Je pige direct. Il parle de Maud. Et je sens à sa façon de se recroqueviller qu’elle l’a très bien compris, elle aussi.
Autour du feu, la majorité des gens le chambre. L’accuse d’inventer.
- Well, ask her then, se défend-il. She’ll tell you what’s what.
Et là, il la désigne. Ses doigts se crispent autour de son verre. Je n’ai même pas besoin de la regarder. Elle est mal à l’aise. Je ne peux pas rester sans rien faire. Alors j’interviens.
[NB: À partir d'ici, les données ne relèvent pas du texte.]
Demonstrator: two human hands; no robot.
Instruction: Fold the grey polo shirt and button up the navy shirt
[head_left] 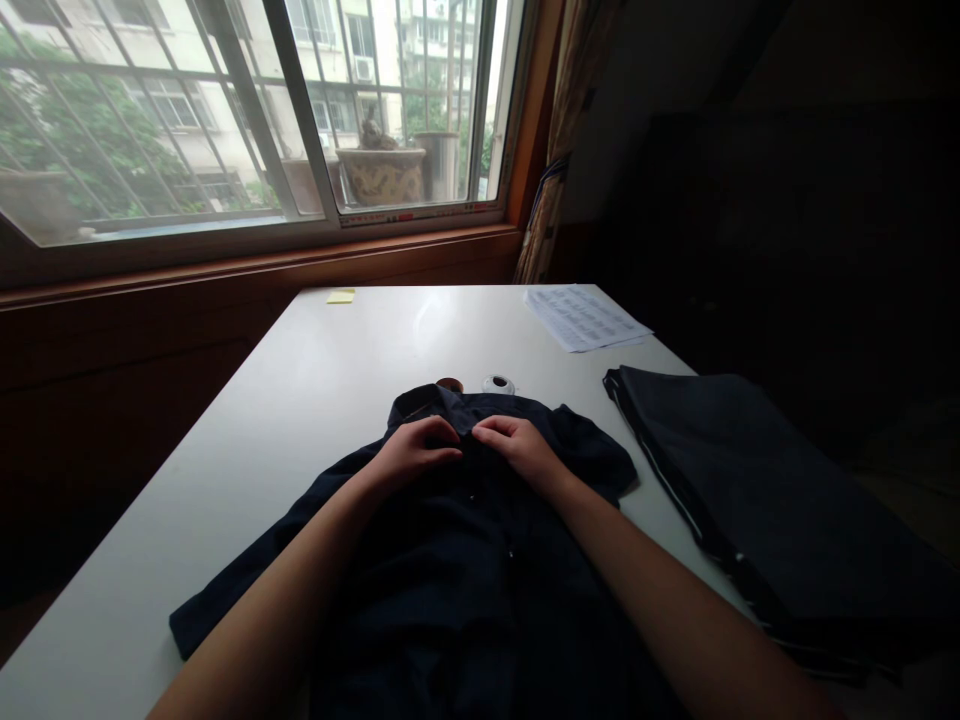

- As soon as you knew she came for me, you were in ! je me force à rire. Always trying to fuck with me ! Bastard.
J’essaie de détourner l’attention. De ne pas la laisser dans la fosse aux lions seule. Jona m’envoie un baiser et reprend :
- Always. But it’s no longer my job. Unless you’re willing to share…, propose-t-il en fixant Maud.
Je n’ai pas le temps de répliquer. Maud s’en charge.
- Never ! It took me long enough.
Je sais pas pourquoi mais ça me fait quelque chose. Cette idée qu’elle a souhaité ça pendant longtemps. Je le sais. Mais qu’elle le dise, tout haut, c’est pas pareil.
Sans réfléchir, je me penche vers elle et je dépose mes lèvres sur son front. Pas une caresse en cachette. Juste… un geste clair. Visible. Pour elle. Pour tout le monde. Elle ferme les yeux une fraction de seconde et ça suffit à tout dire.